Your assignment: When a line below contains the string "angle", show that line.

-------- Material for this task

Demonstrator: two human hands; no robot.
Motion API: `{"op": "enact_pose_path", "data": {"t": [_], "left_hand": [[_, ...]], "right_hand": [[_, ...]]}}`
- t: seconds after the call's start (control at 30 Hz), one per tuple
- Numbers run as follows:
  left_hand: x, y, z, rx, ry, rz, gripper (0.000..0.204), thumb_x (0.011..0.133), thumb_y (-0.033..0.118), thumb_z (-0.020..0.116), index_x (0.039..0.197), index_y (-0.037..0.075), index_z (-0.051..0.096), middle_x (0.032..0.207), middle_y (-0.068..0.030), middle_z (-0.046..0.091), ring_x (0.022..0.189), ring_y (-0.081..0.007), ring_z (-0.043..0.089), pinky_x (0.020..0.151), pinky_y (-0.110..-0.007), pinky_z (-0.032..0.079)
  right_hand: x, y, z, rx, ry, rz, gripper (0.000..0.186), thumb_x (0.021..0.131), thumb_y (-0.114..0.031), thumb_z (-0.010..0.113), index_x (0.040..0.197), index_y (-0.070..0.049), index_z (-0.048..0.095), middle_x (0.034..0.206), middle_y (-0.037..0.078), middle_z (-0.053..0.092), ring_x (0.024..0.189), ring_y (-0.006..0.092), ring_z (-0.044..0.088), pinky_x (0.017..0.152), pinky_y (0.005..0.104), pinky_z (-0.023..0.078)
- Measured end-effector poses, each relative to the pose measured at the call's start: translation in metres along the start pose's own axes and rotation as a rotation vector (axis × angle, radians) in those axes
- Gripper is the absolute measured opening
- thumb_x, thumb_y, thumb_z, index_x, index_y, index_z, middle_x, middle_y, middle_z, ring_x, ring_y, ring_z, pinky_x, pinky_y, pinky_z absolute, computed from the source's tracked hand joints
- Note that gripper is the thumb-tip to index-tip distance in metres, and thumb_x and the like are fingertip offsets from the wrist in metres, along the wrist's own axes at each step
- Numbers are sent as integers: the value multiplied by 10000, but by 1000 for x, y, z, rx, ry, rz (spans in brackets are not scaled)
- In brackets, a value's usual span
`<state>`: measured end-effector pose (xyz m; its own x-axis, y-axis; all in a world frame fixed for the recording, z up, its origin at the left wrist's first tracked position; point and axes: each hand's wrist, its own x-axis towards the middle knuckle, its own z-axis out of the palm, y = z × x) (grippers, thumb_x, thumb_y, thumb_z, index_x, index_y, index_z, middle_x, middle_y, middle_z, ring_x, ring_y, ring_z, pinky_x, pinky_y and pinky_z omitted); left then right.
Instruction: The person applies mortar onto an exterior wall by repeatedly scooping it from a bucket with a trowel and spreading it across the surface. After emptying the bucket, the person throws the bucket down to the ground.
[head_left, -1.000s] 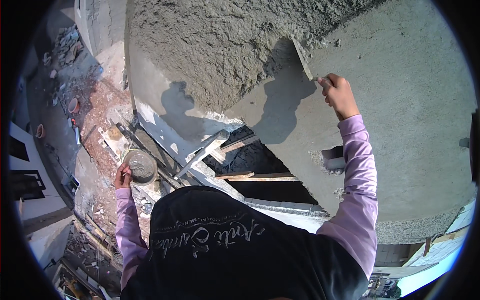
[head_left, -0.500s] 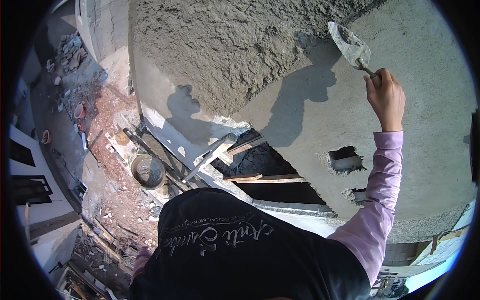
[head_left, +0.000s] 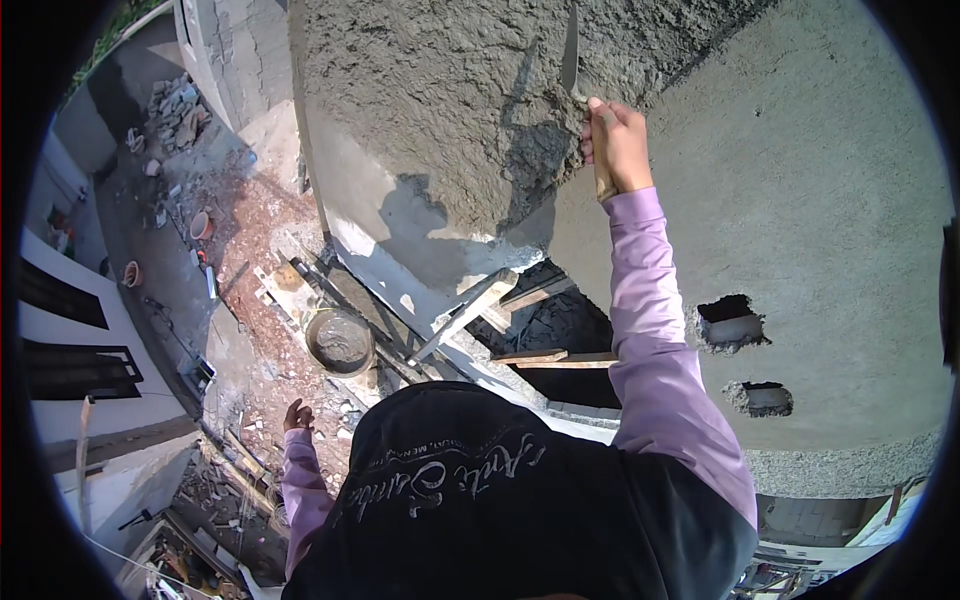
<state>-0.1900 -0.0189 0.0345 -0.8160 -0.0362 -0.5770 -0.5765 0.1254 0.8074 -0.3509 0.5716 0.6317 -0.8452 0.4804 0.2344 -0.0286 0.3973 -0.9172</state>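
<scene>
My right hand point(head_left: 622, 148) is closed round the wooden handle of a trowel point(head_left: 571, 58). Its blade points up and shows nearly edge-on, over the rough wet mortar point(head_left: 430, 85) on the wall. Whether the blade touches the mortar I cannot tell. Smoother grey plaster point(head_left: 820, 200) borders the rough patch on the right and below. At the lower left, my left hand point(head_left: 297, 416) hangs out from my side, fingers loosely apart and holding nothing.
A round bucket of mortar point(head_left: 340, 343) stands below left beside wooden planks point(head_left: 465, 315). Under the plaster is a dark opening point(head_left: 560, 385) crossed by boards. Two broken holes point(head_left: 732, 325) pierce the wall at right. Rubble point(head_left: 180, 115) and small tubs point(head_left: 201, 226) lie farther left.
My right hand has swung left with the trowel, from smooth plaster to the rough mortar, and the blade has turned edge-on. My left hand has come into view. The view has shifted slightly.
</scene>
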Motion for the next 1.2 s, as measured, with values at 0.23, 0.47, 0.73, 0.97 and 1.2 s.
{"op": "enact_pose_path", "data": {"t": [0.23,0.47,0.73,0.97,1.2], "left_hand": [[-104,-86,-41,207,255,-453,424,854,188,708,1241,79,573,1000,-85,649,762,-187,632,578,-357,523],[-80,-85,-53,282,157,-493,423,847,143,712,1244,94,575,992,-88,656,727,-191,629,529,-356,504],[73,24,5,-3,19,-97,507,887,242,644,1364,194,481,1117,-62,629,835,-217,638,560,-375,494],[60,-14,17,196,2,-190,508,867,180,694,1339,205,507,1112,-119,659,777,-286,668,566,-477,538],[-31,-43,6,273,51,-482,469,752,107,780,1185,82,601,887,-174,684,618,-260,637,514,-407,528]], "right_hand": [[-113,61,-59,-837,33,-93,225,862,-174,607,953,32,604,808,225,618,674,424,590,642,436,488],[-104,186,-26,-973,19,10,292,791,-161,659,990,45,605,1044,291,592,902,481,615,797,517,501],[-84,121,-63,-905,90,-135,284,799,-183,678,930,64,629,980,275,614,909,451,613,786,482,490],[-60,15,-94,-651,163,54,267,804,-189,689,894,58,644,896,237,637,753,398,631,677,444,487],[-67,-39,-77,-1257,315,-552,250,768,-193,734,812,32,635,752,194,640,677,398,616,603,434,484]]}}
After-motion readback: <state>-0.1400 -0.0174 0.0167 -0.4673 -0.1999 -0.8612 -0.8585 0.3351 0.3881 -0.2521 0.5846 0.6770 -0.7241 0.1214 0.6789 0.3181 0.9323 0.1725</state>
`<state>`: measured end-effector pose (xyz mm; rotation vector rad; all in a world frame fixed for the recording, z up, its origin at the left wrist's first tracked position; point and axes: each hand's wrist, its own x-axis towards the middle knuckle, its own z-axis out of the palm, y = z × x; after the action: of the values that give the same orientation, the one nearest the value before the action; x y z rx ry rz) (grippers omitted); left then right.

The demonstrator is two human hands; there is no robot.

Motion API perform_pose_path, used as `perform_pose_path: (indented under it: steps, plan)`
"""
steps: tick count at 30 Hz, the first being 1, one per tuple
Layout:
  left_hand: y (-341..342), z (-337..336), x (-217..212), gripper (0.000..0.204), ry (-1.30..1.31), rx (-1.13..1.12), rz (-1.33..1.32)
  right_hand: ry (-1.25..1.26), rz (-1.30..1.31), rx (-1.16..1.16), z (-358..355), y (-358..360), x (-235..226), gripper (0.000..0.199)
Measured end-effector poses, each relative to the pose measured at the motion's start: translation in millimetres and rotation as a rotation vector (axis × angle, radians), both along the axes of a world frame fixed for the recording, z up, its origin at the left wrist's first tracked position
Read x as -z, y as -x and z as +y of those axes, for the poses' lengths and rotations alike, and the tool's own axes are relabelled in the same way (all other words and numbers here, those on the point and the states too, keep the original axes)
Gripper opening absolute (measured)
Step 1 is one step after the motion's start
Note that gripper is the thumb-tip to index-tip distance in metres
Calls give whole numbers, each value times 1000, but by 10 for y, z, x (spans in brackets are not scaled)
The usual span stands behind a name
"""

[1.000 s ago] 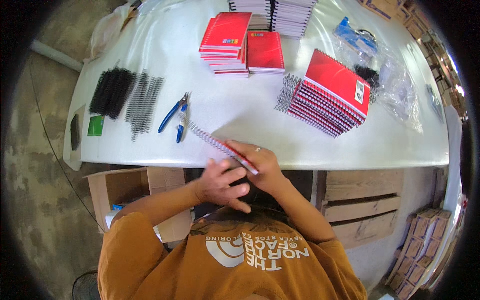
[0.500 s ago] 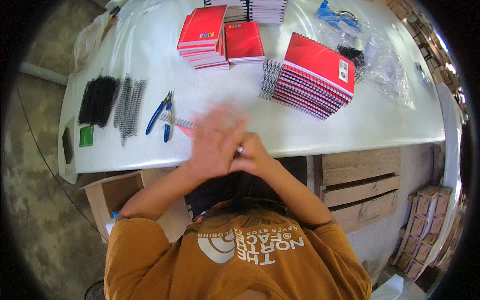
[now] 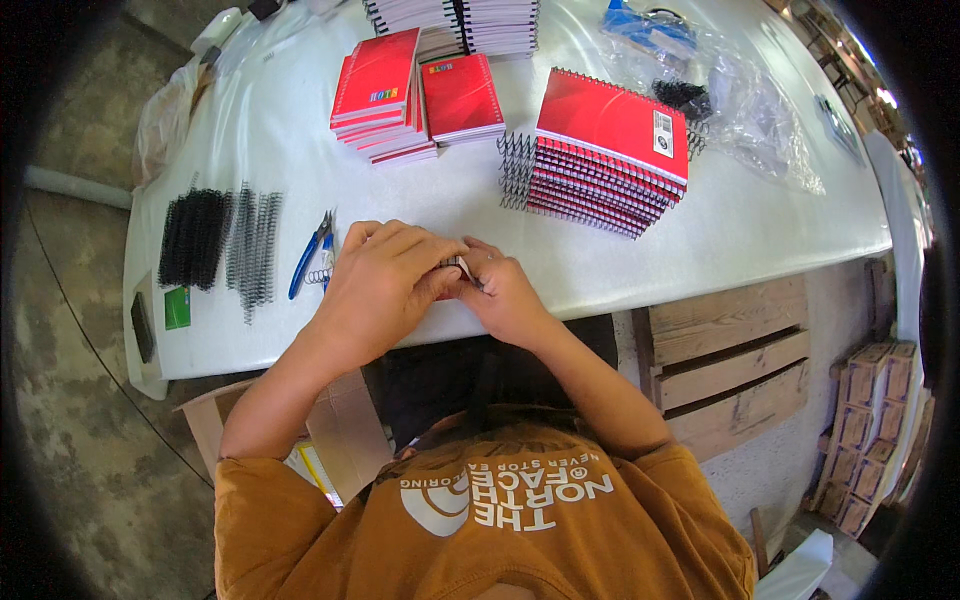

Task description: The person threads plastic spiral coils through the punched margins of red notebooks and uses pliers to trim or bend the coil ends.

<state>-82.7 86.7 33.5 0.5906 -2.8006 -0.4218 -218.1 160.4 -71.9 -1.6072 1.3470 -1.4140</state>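
My left hand [image 3: 378, 282] and my right hand [image 3: 505, 297] are together at the table's near edge, both closed on a small notebook [image 3: 457, 264]. Only a sliver of its pale page edge shows between my fingers. A wire spiral [image 3: 317, 278] pokes out left of my left hand; whether it runs into the notebook is hidden. Blue-handled cutting pliers [image 3: 312, 258] lie just beyond it, partly behind my left hand. Farther left are a bundle of black spirals [image 3: 195, 240] and a looser row of grey-looking spirals [image 3: 254, 245].
Spiral-bound red notebooks [image 3: 610, 125] are stacked at the right, with loose red notebooks [image 3: 375, 85] farther back. White-paged bound books [image 3: 500, 25] stand at the far edge. Clear plastic wrap [image 3: 750, 130] lies right. An open cardboard box [image 3: 345, 430] sits below the table.
My hands have gone from a blurred, crossed pose to a firm two-handed grip on the notebook. The spiral's visible length left of my hand is shorter. The whole view has shifted slightly.
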Motion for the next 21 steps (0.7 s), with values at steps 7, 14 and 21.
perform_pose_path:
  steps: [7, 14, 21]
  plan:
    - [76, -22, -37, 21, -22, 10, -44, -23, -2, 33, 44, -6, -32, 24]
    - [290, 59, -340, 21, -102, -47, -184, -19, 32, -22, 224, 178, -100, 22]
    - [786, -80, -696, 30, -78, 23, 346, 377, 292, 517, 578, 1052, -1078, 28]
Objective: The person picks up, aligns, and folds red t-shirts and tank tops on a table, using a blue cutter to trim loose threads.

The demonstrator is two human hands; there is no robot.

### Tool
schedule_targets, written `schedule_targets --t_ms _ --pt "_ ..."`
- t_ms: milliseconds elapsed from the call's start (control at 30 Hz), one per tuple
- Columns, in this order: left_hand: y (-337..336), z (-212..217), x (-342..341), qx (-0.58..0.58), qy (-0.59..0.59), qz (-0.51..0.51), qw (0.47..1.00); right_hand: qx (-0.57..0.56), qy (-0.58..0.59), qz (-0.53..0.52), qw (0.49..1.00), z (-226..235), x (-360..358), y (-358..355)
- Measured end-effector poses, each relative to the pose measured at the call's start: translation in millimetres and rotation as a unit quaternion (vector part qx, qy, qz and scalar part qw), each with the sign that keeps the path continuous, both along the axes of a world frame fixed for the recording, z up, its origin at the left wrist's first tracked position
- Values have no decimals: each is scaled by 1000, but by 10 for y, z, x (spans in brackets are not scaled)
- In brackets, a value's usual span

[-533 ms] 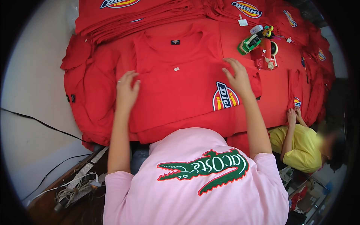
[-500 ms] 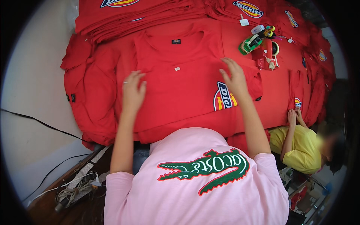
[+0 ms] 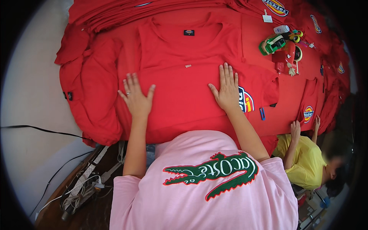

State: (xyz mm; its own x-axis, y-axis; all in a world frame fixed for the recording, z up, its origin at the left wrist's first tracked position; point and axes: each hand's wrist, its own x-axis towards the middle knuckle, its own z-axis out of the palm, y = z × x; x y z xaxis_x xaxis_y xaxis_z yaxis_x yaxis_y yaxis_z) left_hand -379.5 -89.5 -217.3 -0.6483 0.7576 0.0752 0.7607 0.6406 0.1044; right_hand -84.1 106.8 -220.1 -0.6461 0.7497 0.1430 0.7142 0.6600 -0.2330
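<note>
Head view. A table [image 3: 283, 120] covered in red stands beside a pale wall [image 3: 36, 88], with a stack of red garments [image 3: 111, 16] along its far edge. At the centre, directly before the person, lies the red shirt [image 3: 178, 94], its neckline directed away from the wearer of the camera and a dark neck label [image 3: 189, 33] visible inside. A folded layer crosses its body, bearing a small pale tag [image 3: 188, 66] and, toward the right, a partly covered emblem [image 3: 247, 102].

The left hand [image 3: 138, 100] lies palm down on the left part of this layer, fingers spread; the right hand [image 3: 229, 94] lies flat just beside the emblem, thumb apart. Both grips are released, neither hand grasping anything.

To the left is a bunched red garment [image 3: 92, 82]. Beyond the right hand stand a green tape dispenser [image 3: 272, 44] and a red dispenser [image 3: 286, 56]; nearer lies a small blue object [image 3: 262, 114]. At far right, a co-worker in a yellow top [image 3: 306, 161] handles another red garment [image 3: 309, 100].
</note>
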Motion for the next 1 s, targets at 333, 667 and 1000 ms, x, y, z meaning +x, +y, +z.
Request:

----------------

Response:
- Measured end-effector poses, each relative to the pose measured at the call's start: translation in metres along the start pose's own axes and rotation as a rotation vector (axis × angle, radians) in those axes
Measured end-effector poses, each relative to the pose measured at the motion's start: translation in millimetres and rotation as a rotation vector (axis × angle, radians), both along the axes of a world frame fixed for the recording, z up, its origin at the left wrist's first tracked position

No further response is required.